# PROBLEM TO SOLVE
Give again, word for word, the line holding "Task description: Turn" and every line after it through the end of the data below. Omit pictures.

# # #

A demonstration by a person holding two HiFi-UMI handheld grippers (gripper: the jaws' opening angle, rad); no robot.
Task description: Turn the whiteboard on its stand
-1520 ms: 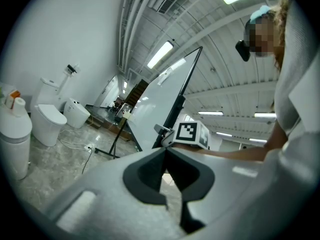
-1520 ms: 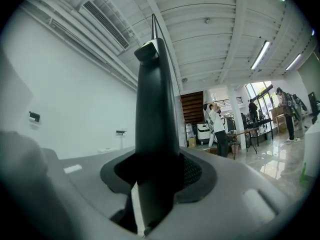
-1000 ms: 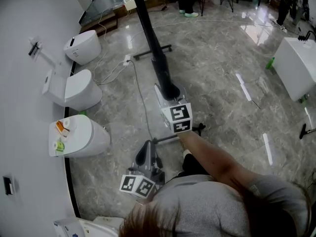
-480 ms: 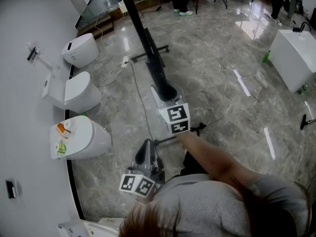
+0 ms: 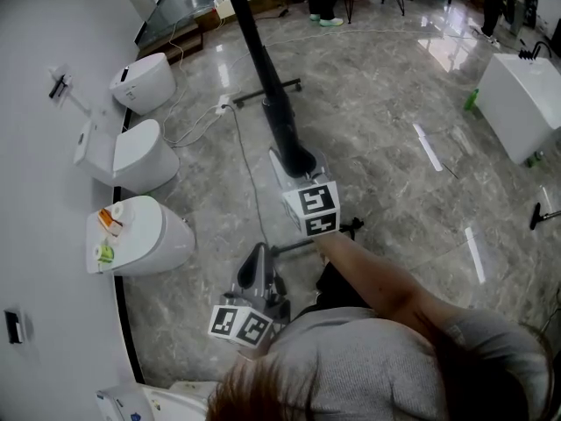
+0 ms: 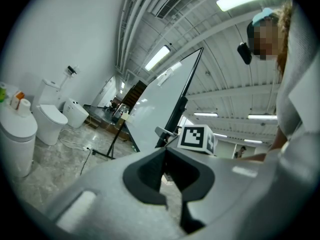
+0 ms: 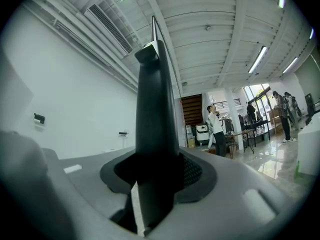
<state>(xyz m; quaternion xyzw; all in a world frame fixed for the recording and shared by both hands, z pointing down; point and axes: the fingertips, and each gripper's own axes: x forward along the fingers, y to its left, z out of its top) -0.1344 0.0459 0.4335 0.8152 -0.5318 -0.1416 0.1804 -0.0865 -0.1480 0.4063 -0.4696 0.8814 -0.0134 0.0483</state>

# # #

# ANSWER SPACE
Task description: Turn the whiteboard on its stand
-1520 ms: 
-1520 ms: 
-1000 ms: 
-480 ms: 
+0 ms: 
+0 ms: 
+0 ms: 
<state>(xyz m; quaternion xyzw; all in a world frame fixed for the recording and shared by both hands, z pointing down; point and axes: the fingertips, and each gripper's own axes: x forward along the fingers, y to its left, z out of its top) -0.1344 0.0459 0.4335 0.8152 -0.5318 -0.1416 0.1804 -0.0865 -0.1480 0.4063 -0.4696 0.8814 -0.0134 0.0483</state>

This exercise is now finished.